The GOP argument that Biden abused his pardon power in an unacceptable way is undermined, however, by Trump’s nonchalant, even gleeful pardoning of absolute sleazeballs who have ties to his own family business. There aren’t a lot of large financial institutions that are willing to simultaneously do work with al-Qaeda, ISIS, Hamas, ransomware hackers, and kiddie-porn enthusiasts, but the crypto firm Binance did so. Back in November 2023, Binance founder Changpeng Zhao pleaded guilty to failing to maintain an effective anti-money-laundering program. In a court filing, U.S. Attorney Tessa Gorman said Zhao caused “significant harm to U.S national security” through his criminal acts and “violated U.S. law on an unprecedented scale.” But not only did Trump pardon him earlier this month, he claimed Zhao was in fact persecuted by the Biden administration. It gets worse. The Wall Street Journal reported in August: “The Trump family’s crypto venture has generated more wealth since the election—some $4.5 billion—than any other part of the president’s business empire.” Trump’s crypto fortune is of course facilitated by a partnership with “an under-the-radar trading platform quietly administered by Binance, the world’s largest crypto exchange.” It’s an egregious decision that is unlikely to generate more than a peep of objection from congressional Republicans.

National Review email.

Who damaged the nation more: Biden with his autopen pardons or Trump with his blanket pardon of the January 6 rioters and targeted pardons of lucrative cronies? (That’s a rhetorical question, of course.)

Indictment

Let us not belabor the obvious truth that what the Western world calls an “energy” crisis ineptly disguises what happens when you can no longer control markets, are chained to your colonies (instead of vice versa), are running out of slaves (and can’t trust those you think you still have), can’t, upon rigorously sober reflection, really send the Marines, or the Royal Navy, anywhere, or risk a global war, have no allies only business partners, or “satellites” and have broken every promise you ever made, anywhere, to anyone. I know what I am talking about: my grandfather never got the promised “forty acres, and a mule,” the Indians who survived that holocaust are either on reservations or dying in the streets, and not a single treaty between the United States and the Indian was ever honored. That is quite a record.

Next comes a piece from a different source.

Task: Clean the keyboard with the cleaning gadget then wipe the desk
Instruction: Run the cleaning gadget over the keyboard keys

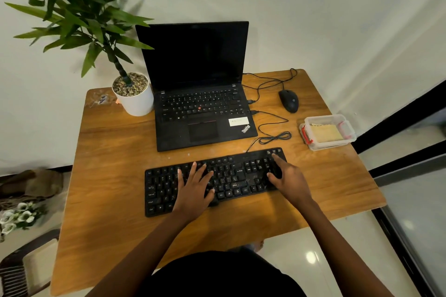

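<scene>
Resting both hands on the black keyboard (231,178), I hold nothing in either. My left hand (193,190) lies flat over the letter keys with its fingers straight and spread. My right hand (287,181) sits on the number pad at the far end, forefinger stretched toward the top corner and thumb out to the side; its other fingers are hard to make out, but I see no tool in them. The keyboard lies slightly slanted on the wooden table (115,164), in front of the open laptop (200,113), and pale specks show on some keys. I judge the task barely begun: I seem to be steadying or squaring the keyboard, with the cleaning not yet started. I can't pick out the cleaning gadget for certain. My best guess is the yellowish thing (325,132) in the clear box (330,144) with red clips, well to the right near the table's edge. Next I'd lift my right hand off the keys and reach for that box, keeping clear of the looped cable (275,136) between it and the keyboard, while my left hand pins the keyboard down.
</scene>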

James Baldwin, Open Letter to the Born Again, p. 785.

My name is Ozymandias, King of Kings

The problem is that Trump, perhaps owing to his nouveau riche background and the carefully wrought deformity of his soul, has a taste for the trappings of aristocracy—a princely estate as imagined by a trust-fund dork from Queens. You can see it in his enthusiasm for ghastly imperial furnishings, in his love of monarchical pomp, and even in his sometimes evident desire to pass something of his political position along to the sons he obviously despises. … But what is most objectionably kingly about Trump is not his Caligula-by-way-of-Liberace bad taste but his personalist posture, e.g., treating the White House as though it were his personal property, to be knocked down and rebuilt at his whim, treating the Department of Justice as though it were his personal goon squad, treating judges as though they were his personal servants and factota, etc. Trump talks about “my generals” and unilaterally raised tariffs on Canadian goods because someone in Ontario hurt his personal feelings.

L’État, c’est moi—it is not only gilt moldings that Trump has taken from Louis XIV.

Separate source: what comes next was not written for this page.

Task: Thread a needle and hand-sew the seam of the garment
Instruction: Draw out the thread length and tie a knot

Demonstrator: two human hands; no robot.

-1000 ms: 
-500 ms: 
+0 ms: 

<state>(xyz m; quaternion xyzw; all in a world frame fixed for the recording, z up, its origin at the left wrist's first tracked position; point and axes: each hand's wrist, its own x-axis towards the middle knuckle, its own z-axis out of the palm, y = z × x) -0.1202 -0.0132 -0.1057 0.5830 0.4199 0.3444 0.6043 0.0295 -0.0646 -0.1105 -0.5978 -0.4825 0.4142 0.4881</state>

The king spoke, and said, “Is not this great Babylon, that I have built for the house of the kingdom by the might of my power, and for the honor of my majesty?”

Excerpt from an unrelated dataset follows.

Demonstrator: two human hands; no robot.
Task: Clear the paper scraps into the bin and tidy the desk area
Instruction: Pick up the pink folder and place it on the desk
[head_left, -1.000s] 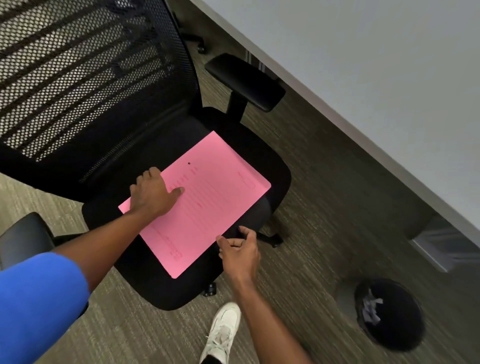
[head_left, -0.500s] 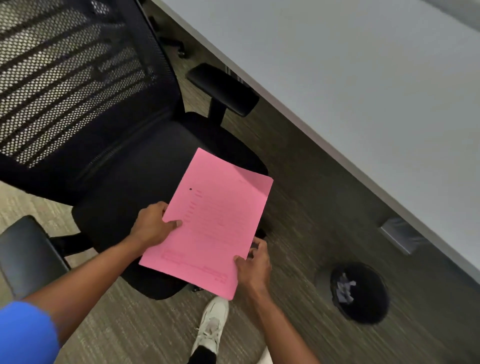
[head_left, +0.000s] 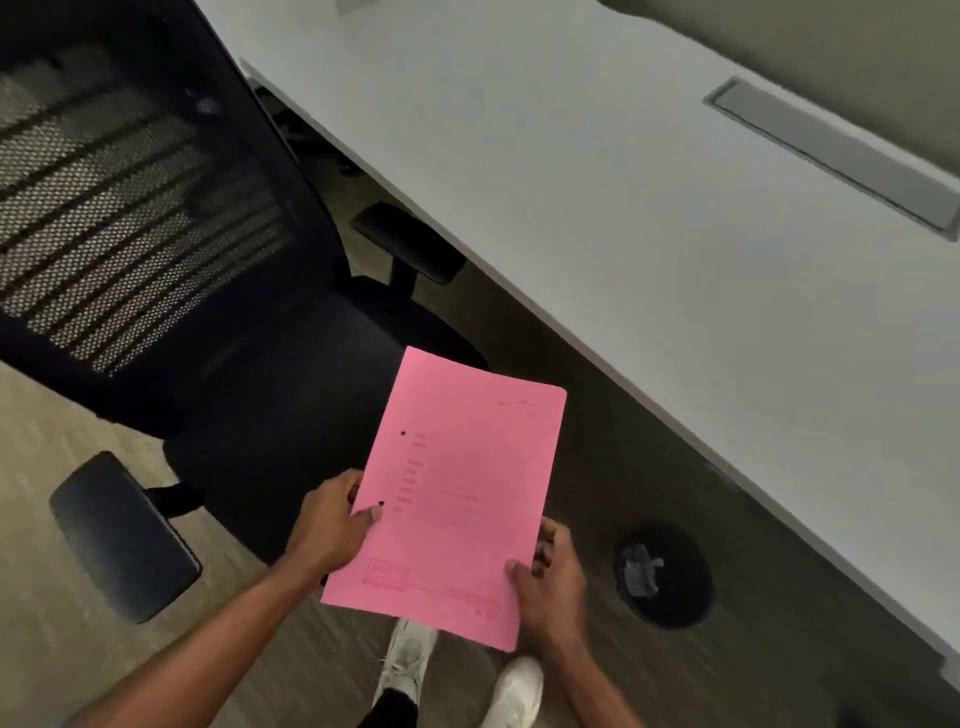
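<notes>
Left hand (head_left: 332, 525) and right hand (head_left: 550, 582) both grip the pink paper folder (head_left: 457, 499). Round black bin (head_left: 662, 577) just right of right hand, crumpled white paper scraps (head_left: 641, 569) inside.

You stand on a grey-brown carpet floor (head_left: 597, 467). On it, at the left of the frame, stands a black office chair (head_left: 291, 395). At the lower right, a round black bin (head_left: 662, 574) stands on the floor with crumpled paper inside. The pale grey desk (head_left: 597, 182) fills the upper right.
</notes>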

While the word was in the king’s mouth, there fell a voice from heaven, saying, Oh, king Nebuchadnezzar, to thee it is spoken; The kingdom is departed from thee.

Nebuchadnezzar had to learn things the hard way. Julius Caesar, too. Why should Americans be any different?

Kevin D. Williamson

Pas d’ennemis à Droite, Heritage Foundation Edition

[A] video of Kevin Roberts, head of the Heritage Foundation, went viral. “There has been speculation that Heritage is distancing itself from Tucker Carlson over the past 24 hours,” Roberts tweeted, reacting to the uproar over Carlson’s notorious interview with head groyper Nick Fuentes. “I want to put that to rest right now.”

And that’s what he did. “We will always defend our friends against the slander of bad actors who serve someone else’s agenda,” he said in the clip, declining to explain why criticism of Carlson is “slander” and who that “someone else” whose agenda is being served might be. “That includes Tucker Carlson, who remains—and, as I have said before, always will be—a close friend of the Heritage Foundation. The venomous coalition attacking him are sowing division. Their attempt to cancel him will fail.”

Nick Catoggio

Stagnation

Today’s suburbs are different. Highways and zoning have broken the feedback loop between location and value. These developments are typically built to a fixed, finished state and then locked down through zoning codes that discourage or prohibit change. There’s no natural process of maturing or intensification. No organic evolution. Just a one-time buildout, followed by stagnation and decline.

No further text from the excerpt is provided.